What you have to do: The data below holds the lines to copy: everything from the line containing "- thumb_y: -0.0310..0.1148" to the line containing "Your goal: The", both ends included, set down exactly.

Data in this exercise:

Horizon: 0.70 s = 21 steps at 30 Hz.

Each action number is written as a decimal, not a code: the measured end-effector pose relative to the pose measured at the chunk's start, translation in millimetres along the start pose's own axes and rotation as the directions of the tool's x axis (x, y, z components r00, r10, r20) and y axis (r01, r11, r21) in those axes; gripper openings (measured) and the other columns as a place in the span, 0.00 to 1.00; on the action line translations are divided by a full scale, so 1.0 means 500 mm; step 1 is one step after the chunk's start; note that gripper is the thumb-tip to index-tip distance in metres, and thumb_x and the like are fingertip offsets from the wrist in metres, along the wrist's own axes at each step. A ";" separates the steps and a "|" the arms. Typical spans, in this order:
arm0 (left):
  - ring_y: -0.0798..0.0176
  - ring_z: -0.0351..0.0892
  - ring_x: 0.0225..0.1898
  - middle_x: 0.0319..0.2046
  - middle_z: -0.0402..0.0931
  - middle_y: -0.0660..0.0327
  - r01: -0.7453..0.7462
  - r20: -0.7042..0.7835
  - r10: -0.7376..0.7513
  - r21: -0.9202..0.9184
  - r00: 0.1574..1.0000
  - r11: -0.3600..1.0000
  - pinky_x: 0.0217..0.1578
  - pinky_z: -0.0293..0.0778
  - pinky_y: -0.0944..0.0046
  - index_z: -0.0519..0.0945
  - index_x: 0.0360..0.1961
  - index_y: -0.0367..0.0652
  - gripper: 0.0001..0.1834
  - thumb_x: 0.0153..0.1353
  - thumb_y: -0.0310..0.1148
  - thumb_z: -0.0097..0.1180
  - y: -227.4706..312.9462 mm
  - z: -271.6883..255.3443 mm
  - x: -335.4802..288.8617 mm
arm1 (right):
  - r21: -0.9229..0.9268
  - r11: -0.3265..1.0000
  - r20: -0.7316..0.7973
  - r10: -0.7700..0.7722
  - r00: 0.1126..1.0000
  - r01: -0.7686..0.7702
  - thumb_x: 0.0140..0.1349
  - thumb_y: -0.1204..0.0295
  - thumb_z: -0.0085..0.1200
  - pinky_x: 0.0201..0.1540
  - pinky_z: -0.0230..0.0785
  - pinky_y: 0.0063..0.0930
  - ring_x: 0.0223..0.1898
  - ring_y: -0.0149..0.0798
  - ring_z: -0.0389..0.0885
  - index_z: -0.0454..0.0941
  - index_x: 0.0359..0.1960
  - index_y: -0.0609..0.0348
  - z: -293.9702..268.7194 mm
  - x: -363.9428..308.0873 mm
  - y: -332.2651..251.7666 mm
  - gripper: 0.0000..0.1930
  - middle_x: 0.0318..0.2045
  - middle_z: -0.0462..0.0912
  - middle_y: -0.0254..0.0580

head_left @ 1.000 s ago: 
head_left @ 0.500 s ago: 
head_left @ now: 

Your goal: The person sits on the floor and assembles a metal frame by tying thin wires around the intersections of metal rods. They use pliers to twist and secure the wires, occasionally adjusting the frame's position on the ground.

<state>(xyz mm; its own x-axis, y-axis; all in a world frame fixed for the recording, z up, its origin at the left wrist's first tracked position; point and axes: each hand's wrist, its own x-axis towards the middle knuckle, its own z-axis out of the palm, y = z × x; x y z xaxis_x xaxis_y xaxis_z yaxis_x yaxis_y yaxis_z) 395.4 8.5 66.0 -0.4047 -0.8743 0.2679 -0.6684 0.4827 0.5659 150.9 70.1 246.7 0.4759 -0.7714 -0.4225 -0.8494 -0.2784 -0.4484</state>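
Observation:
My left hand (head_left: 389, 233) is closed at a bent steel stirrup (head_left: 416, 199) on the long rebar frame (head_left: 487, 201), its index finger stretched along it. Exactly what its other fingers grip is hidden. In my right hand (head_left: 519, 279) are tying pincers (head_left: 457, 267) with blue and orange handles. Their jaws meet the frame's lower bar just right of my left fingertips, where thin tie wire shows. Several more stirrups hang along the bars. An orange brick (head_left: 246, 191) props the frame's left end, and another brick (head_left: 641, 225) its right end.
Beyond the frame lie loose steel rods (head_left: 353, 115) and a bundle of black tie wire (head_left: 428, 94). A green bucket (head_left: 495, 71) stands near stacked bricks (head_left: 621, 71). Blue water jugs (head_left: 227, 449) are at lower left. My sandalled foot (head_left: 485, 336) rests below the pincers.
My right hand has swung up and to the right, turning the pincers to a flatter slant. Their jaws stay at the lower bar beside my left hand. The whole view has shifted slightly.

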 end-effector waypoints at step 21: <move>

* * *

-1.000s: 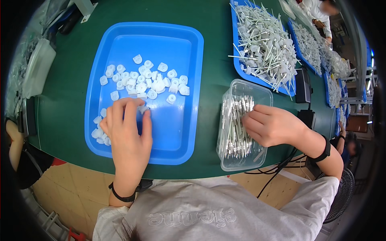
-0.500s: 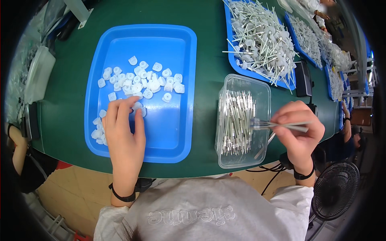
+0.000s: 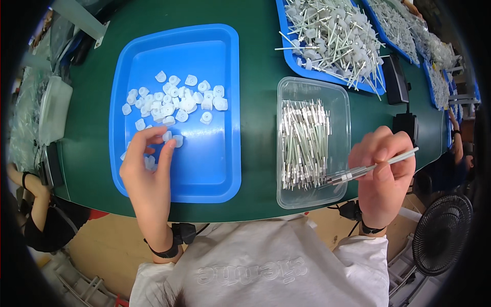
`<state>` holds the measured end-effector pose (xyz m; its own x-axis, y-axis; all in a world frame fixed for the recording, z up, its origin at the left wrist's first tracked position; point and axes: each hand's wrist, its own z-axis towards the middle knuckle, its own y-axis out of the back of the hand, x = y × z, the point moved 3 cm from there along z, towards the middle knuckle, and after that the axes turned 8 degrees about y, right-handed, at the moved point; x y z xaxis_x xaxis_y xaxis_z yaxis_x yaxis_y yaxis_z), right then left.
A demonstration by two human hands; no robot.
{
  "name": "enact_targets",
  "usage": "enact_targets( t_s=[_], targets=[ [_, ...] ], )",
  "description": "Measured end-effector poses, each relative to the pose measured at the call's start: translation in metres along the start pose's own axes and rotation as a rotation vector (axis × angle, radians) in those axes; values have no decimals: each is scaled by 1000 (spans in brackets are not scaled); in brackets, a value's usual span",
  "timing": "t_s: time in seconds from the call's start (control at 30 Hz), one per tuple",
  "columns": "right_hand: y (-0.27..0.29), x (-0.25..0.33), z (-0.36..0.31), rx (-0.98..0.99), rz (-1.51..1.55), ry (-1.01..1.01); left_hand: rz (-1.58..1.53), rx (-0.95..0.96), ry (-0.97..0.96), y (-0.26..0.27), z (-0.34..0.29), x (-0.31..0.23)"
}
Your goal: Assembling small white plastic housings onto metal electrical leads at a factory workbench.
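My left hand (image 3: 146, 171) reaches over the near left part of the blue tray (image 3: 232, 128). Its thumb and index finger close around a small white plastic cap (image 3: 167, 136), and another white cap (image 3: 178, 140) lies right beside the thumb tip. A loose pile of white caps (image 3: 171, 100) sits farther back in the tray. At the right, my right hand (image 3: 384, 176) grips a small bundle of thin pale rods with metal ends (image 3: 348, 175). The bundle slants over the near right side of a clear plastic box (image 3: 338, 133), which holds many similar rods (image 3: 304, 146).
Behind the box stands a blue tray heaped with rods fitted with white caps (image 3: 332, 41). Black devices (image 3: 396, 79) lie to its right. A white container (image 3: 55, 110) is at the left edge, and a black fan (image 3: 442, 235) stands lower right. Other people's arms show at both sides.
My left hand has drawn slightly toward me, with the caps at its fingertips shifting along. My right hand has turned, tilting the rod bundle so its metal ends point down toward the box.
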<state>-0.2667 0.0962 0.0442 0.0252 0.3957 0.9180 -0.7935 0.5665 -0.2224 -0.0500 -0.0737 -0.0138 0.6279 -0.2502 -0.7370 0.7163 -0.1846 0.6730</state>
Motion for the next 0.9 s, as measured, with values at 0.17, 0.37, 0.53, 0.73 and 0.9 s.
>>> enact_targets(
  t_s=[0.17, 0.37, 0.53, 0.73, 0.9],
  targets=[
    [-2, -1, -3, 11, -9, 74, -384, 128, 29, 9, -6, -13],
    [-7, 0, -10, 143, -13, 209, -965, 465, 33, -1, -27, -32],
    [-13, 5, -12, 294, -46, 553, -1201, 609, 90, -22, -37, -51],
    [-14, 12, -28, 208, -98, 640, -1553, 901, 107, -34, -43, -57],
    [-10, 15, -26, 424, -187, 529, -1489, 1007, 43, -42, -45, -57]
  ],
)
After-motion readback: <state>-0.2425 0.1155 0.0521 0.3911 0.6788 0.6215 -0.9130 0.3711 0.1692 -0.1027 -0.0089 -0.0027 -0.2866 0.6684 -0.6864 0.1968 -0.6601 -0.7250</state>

Expected output:
  - thumb_y: -0.0310..0.1148
  - thumb_z: -0.0097..0.1180
  - y: -227.4706..312.9462 mm
  - z: -271.6883..255.3443 mm
  - x: -335.4802..288.8617 mm
arm1 (right):
  - r21: -0.9229..0.9268
  - r11: -0.3265..1.0000
  - r20: -0.7316..0.7973
  - r10: -0.7700..0.7722
  - r00: 0.1126..1.0000
  - r01: -0.7686..0.7702
  - thumb_x: 0.0140..0.1349
  - thumb_y: -0.1204..0.0295
  - thumb_z: -0.0085..0.1200
  - pinky_x: 0.0201..0.1540
  - pinky_z: -0.0230..0.0785
  - pinky_y: 0.0063..0.0930
  - ring_x: 0.0223..0.1898
  - ring_y: -0.0149..0.0798
  - ring_z: -0.0389..0.0885
  - index_z: -0.0454..0.0941
  - index_x: 0.0359..0.1960
  - index_y: -0.0609..0.0348
  - z: -293.9702..268.7194 mm
  - x: -363.9428..308.0873 mm
  - y: -332.2651..251.7666 mm
  - gripper: 0.0000..0.1930
  - middle_x: 0.0318..0.2045
  - middle_z: -0.0462..0.0912
  - middle_y: -0.0254..0.0580

head_left @ 1.000 s ago: 
head_left @ 0.500 s ago: 
head_left @ now: 

Your goal: The person sits on the floor and assembles a metal frame by tying thin wires around the intersections of metal rods. They use pliers to twist and secure the wires, occasionally adjusting the frame's position on the ground.

No more output is expected for this exercise.